Officer Darren Wilson was not indicted on any of the five possible charges that were being posed after the death of Michael Brown.

Wilson shot Brown, an 18-year-old, unarmed man Aug. 9. Shortly after, social media boomed with people in Ferguson, Mo., upset about the lack of punishment that Wilson was facing for shooting Brown. Protests and riots broke out in the city’s streets for weeks after Brown’s death.

A grand jury made up of 12 members of the Ferguson community were selected in May, months before the shooting occurred, and had to decide whether or not to indict Wilson. A grand jury is to be representative of the community based on its population. The jury is comprised of peers comparable to Wilson. The primarily white jury better represented the defendant, and it did not represent the views of the community as a whole.
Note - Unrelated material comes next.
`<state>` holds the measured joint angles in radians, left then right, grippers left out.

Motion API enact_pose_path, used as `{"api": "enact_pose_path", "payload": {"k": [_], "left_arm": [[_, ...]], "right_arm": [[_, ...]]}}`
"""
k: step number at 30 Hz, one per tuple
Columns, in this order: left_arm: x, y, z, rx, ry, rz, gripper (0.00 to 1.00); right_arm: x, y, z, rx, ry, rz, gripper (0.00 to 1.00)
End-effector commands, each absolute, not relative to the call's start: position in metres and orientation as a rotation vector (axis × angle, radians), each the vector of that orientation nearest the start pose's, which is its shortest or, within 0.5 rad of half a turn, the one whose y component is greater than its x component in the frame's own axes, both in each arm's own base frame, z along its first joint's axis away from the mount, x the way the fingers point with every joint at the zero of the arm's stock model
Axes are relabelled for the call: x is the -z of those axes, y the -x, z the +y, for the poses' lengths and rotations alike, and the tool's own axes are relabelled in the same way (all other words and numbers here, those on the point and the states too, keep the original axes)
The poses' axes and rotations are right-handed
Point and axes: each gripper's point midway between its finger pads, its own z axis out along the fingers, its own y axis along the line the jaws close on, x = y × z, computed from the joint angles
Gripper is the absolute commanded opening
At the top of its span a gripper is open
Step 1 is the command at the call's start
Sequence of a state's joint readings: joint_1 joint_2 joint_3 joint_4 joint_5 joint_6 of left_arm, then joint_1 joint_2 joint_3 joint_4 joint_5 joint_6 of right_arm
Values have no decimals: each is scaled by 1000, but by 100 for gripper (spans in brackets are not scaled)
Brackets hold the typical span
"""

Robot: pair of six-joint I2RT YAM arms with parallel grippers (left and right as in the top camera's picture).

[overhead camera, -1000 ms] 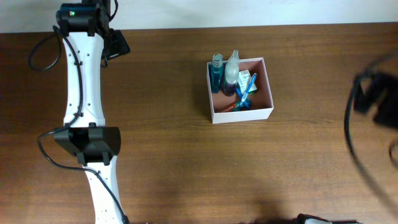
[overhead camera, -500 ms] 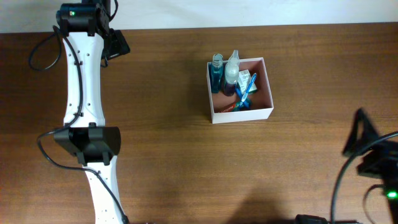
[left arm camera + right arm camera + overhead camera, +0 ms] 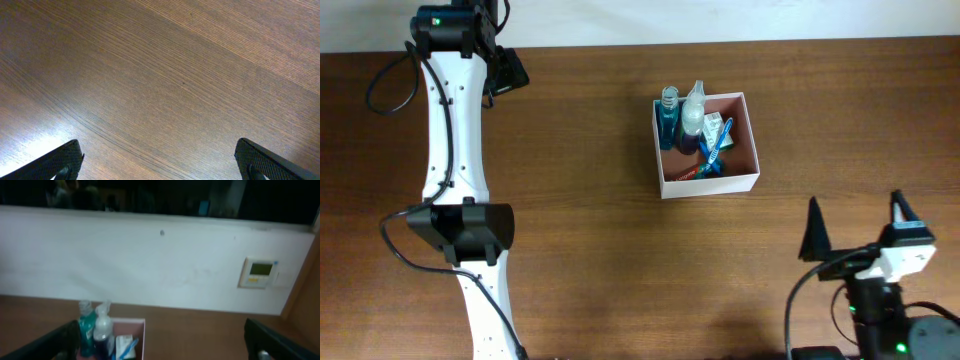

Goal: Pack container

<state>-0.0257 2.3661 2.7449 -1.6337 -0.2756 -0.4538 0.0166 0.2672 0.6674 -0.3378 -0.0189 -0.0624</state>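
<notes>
Brown wood-grain table, grain running left to right, fills the overhead view. Behind it is a plain white wall with a small pale wall panel at the right and a dark strip above.

The white left arm stretches along the table's left side towards the far edge. Left claw: fingers spread wide, only bare wood between them.

The container stands on the table, a little right of centre and nearer the far edge. It is square, so it has no long axis. The open top faces up, and its sides are turned slightly off the table edge. White walls, reddish-brown floor.

Right claw is at the near right of the table, fingers spread, nothing between them. The container is well apart from it, ahead and to its left; the right wrist camera shows it low and left of centre. The left claw is well apart too, far off to the container's left.

Inside the container:
- Blue bottle and pale spray bottle upright, side by side at the far-left corner.
- Green-and-white packet just right of them.
- Blue toothbrush lying aslant.
- Red tube along the near wall.
</notes>
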Motion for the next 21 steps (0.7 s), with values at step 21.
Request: {"api": "enact_pose_path", "payload": {"k": [21], "left_arm": [[-214, -490, 34, -263, 658, 2685, 99]], "right_arm": [[-263, -220, 9, 27, 94, 1471, 99]]}}
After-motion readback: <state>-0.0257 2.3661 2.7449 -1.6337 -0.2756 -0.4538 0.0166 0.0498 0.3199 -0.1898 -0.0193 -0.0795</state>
Ferguson’s population as of 2010 is roughly 67 percent African-American and roughly 29 percent Caucasian, according USA Today. The jury that was supposed to represent the Ferguson citizens in the Brown case was made up of three African-American people and nine Caucasian people. That means only a quarter of the jury was African-American compared to the two-thirds of Ferguson that is African-American.
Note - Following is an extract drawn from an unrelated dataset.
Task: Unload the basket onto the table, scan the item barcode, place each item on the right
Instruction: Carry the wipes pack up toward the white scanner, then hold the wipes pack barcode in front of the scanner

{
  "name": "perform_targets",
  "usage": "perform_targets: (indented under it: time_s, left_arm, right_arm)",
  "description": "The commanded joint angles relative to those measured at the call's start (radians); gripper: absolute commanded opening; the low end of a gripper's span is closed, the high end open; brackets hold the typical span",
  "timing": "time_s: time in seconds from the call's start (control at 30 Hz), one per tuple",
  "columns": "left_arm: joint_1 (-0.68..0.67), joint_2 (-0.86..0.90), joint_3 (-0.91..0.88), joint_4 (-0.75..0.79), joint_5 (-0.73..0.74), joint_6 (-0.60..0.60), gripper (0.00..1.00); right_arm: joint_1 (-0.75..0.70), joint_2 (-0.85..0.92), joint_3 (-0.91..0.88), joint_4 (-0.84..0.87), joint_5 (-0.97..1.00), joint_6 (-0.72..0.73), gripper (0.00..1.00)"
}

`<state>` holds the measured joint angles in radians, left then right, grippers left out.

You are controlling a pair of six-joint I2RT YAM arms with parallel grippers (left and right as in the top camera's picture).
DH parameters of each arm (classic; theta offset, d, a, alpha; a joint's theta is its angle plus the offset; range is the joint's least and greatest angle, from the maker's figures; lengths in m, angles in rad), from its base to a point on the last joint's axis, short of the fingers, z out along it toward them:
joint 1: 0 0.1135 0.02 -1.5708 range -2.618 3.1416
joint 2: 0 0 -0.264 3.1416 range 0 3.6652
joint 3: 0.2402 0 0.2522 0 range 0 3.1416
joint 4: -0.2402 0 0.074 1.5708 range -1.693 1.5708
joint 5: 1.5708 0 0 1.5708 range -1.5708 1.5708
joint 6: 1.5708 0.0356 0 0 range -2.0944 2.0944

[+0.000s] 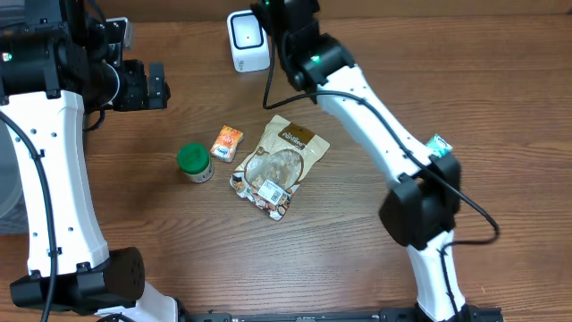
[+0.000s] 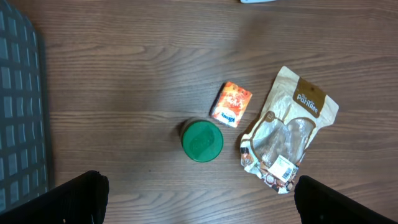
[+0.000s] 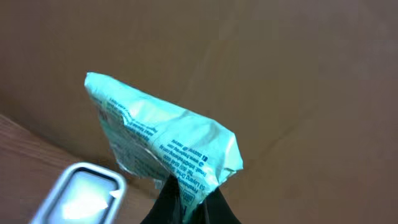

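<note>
Right wrist view gives us the thin mint-green printed foil packet (image 3: 163, 146), pinched at its lower corner by the right gripper (image 3: 189, 204), with the white box scanner (image 3: 78, 194) at seven o'clock. We judge it light, floppy and crinkly, best held by an edge; its barcode may sit in the blurred print. The left gripper (image 2: 200, 200) hangs spread.

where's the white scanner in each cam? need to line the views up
Overhead: white scanner at top centre.
Left wrist: only a pale sliver at the top edge, right of centre; probably it.
Right wrist: bottom left, under the teal packet shut in the right end effector.
Shared landmark: brown pouch in overhead and left wrist; right wrist shares only the wood table.
</note>
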<state>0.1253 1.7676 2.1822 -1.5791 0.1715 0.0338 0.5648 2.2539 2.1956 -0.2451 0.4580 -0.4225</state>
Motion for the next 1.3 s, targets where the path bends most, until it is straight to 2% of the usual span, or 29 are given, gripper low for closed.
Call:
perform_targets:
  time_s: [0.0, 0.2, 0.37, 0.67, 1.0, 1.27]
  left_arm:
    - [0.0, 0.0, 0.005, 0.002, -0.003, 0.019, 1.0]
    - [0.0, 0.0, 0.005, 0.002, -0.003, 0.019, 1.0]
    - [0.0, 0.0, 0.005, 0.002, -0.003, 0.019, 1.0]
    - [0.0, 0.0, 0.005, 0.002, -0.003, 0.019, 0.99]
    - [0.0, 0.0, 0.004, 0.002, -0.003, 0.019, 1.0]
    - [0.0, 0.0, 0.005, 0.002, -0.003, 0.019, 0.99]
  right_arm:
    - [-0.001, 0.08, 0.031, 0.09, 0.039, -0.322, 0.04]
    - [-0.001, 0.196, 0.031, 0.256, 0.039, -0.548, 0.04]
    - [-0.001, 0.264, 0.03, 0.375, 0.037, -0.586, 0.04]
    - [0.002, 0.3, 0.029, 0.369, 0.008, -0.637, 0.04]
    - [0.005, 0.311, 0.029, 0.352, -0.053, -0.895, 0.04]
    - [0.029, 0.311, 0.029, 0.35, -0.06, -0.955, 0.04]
The police department in Ferguson is composed of 53 officers, and only three of those officers are African-American.

A white police officer shooting a black, no matter how it is looked at, is going to come down to an issue of race. Similar to this case was the case of Trayvon Martin, a 17-year-old boy from Miami, Fla., who was shot by neighborhood watch officer George Zimmerman. Martin was unarmed, but because Florida has a stand-your-ground law, Zimmerman walked away without punishment.

In the Brown case, the police department stood behind their officer and his decision to shoot Brown. The community, with their voices in the street riots and on social media, stood behind Michael Brown and his family.

Perhaps if the composition of the jury had been more comparable to that of the community, the decision of the grand jury may have come out differently.

No matter the outcome, Brown’s case is an example of poor race relations in the United States, and we must work peacefully to improve those relations and stereotypes in our country.

In these moments of discouragement for members of the Ferguson community, it is extremely important that any protests that may occur happen peacefully. The violent actions that took place against Michael Brown should not be followed up by more continuous violent acts but by courageous acts of peaceful protest by people on either side standing up for what they believe in.